Die Aufgabe, eine mögliche ADHS zu erkennen und gleichzeitig die Symptome von Substanzkonsum und Entzug davon abzugrenzen, liegt dann beim individuellen Therapeuten.
Ist die ADHS erkannt und diagnostiziert, stellt sich die Frage nach der Behandlung: Laut S3-Leitlinie ADHS und internationalen Experten-Empfehlungen können langwirksame Stimulanzien auch bei Suchtpatienten eingesetzt werden, allerdings muss hier das Risiko für Missbrauch und Weitergabe berücksichtigt werden.
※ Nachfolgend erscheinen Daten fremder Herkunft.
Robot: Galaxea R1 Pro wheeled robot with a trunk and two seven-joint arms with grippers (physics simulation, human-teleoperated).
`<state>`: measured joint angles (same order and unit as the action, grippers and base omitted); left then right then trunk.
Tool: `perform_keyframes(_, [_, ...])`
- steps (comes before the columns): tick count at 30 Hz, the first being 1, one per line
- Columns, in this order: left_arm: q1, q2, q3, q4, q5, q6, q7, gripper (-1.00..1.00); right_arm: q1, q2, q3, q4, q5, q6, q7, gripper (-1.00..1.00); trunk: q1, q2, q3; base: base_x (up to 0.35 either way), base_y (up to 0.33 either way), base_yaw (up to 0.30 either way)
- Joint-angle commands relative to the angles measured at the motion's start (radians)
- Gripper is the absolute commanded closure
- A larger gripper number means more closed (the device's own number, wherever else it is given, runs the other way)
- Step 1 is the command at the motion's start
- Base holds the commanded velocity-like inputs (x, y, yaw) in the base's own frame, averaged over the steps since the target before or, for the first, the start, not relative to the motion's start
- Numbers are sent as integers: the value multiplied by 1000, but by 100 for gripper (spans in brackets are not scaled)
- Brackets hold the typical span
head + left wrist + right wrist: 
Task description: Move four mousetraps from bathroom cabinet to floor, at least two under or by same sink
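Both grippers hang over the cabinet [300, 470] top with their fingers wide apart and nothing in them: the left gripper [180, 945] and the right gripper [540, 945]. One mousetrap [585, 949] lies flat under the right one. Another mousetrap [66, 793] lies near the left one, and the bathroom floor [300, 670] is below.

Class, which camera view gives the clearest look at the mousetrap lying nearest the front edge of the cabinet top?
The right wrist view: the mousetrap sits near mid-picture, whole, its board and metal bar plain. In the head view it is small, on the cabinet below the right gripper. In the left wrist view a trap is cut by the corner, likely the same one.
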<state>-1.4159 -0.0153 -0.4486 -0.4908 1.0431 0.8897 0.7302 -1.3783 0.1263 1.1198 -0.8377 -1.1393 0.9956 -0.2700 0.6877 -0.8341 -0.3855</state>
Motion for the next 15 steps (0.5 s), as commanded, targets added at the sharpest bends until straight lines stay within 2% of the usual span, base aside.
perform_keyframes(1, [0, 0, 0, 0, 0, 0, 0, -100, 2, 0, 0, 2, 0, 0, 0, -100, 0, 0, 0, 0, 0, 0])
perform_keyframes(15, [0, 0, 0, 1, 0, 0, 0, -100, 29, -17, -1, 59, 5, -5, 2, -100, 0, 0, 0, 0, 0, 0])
Die S3-Leitlinie ADHS empfiehlt auch aus diesem Grund die Behandlung der Komorbidität ADHS und Abhängigkeit durch einen Spezialisten für beide Erkrankungen. Dieser Workshop soll den Teilnehmern u.a. anhand von Fallbeispielen das entsprechende Wissen vermitteln, um den vielfältigen Herausforderungen dieser Komorbidität sicher zu begegnen.
Inhalt
1) ADHS und Substanzkonsum - Neurobiologie, Entwicklung.
2) ADHS bei Abhängigkeitserkrankungen erkennen und diagnostizieren.
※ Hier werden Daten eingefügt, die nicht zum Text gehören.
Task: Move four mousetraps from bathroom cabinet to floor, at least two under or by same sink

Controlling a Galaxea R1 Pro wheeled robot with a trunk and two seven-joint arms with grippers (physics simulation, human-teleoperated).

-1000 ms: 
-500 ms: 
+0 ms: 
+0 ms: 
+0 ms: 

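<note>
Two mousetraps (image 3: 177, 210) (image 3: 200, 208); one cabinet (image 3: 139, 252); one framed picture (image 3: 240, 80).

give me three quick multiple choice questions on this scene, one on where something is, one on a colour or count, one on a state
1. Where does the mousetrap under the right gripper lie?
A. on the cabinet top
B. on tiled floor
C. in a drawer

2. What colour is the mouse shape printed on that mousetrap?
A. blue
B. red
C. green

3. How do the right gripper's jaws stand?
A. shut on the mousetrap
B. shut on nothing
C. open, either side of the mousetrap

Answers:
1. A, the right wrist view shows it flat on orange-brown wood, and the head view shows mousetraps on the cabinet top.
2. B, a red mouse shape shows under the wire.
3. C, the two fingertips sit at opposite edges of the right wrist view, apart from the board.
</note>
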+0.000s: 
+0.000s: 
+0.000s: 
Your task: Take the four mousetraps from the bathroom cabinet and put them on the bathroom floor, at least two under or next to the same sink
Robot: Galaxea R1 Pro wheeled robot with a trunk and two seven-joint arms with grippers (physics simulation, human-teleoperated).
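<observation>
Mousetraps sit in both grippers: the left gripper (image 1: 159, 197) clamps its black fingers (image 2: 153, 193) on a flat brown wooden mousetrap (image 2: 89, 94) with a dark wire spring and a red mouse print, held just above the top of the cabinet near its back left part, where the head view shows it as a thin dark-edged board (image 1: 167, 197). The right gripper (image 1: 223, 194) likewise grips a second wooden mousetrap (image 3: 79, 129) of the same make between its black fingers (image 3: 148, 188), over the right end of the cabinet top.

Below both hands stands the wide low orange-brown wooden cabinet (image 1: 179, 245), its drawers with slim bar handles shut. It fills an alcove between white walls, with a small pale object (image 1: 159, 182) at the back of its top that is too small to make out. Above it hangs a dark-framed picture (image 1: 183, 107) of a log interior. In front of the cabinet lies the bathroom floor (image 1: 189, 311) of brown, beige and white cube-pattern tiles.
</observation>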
3) Die Therapie-Optionen (Stimulanzien, Nicht-Stimulanzien, Psychotherapie) kennen und individuelle Therapie-Entscheidungen treffen
Die Aufmerksamkeitsdefizit-/Hyperaktivitätsstörung (ADHS) hat mit ihren nach ICD-10 definierten Kernsymptomen „Aufmerksamkeitsstörung, Hyperaktivität und emotionale Instabilität“ aufgrund ihrer hohen Prävalenz eine große klinische Relevanz. Klinisch-epidemiologische Erfahrungen und Studien zeigen darüber hinaus, dass bei ADHS-Patienten häufig komorbide Störungen wie Angststörungen, Depression und Suchterkrankungen vorliegen. Dies hat einerseits große Bedeutung für den differenzialdiagnostischen Prozess und die sich daraus ergebenden Therapieoptionen andererseits aber auch generell für die Versorgungssituation der betroffenen Patienten. Insbesondere bei Patienten mit Suchterkrankungen wird die ADHS oft übersehen. So liegt die Prävalenz der ADHS bei Suchtpatienten bei ca. 15-20%, im klinischen Alltag wird die Diagnose außerhalb spezialisierter Zentren jedoch nur selten gestellt. Auch ist die (medikamentöse) Behandlung der ADHS bei komorbider Suchterkrankung nicht immer einfach.“ Allgemeinmediziner haben hier als „Gesundheitskoordinatoren“ und Weiterbehandler eine besonders wichtige Rolle. Das Symposium beschäftigt sich mit der Schnittstelle zwischen Allgemeinmedizin und Psychiatrie und soll hier Besonderheiten und spezifischen Anforderungen hinsichtlich einer sachgerechten Behandlung der ADHS-Betroffenen aufzeigen. Besonderheiten der hausärztlichen Arbeitsweise werden in Hinblick auf die Diagnostik, Intervention und Zusammenarbeit mit Spezialisten in Einführung auf die folgende Diskussion erörtert.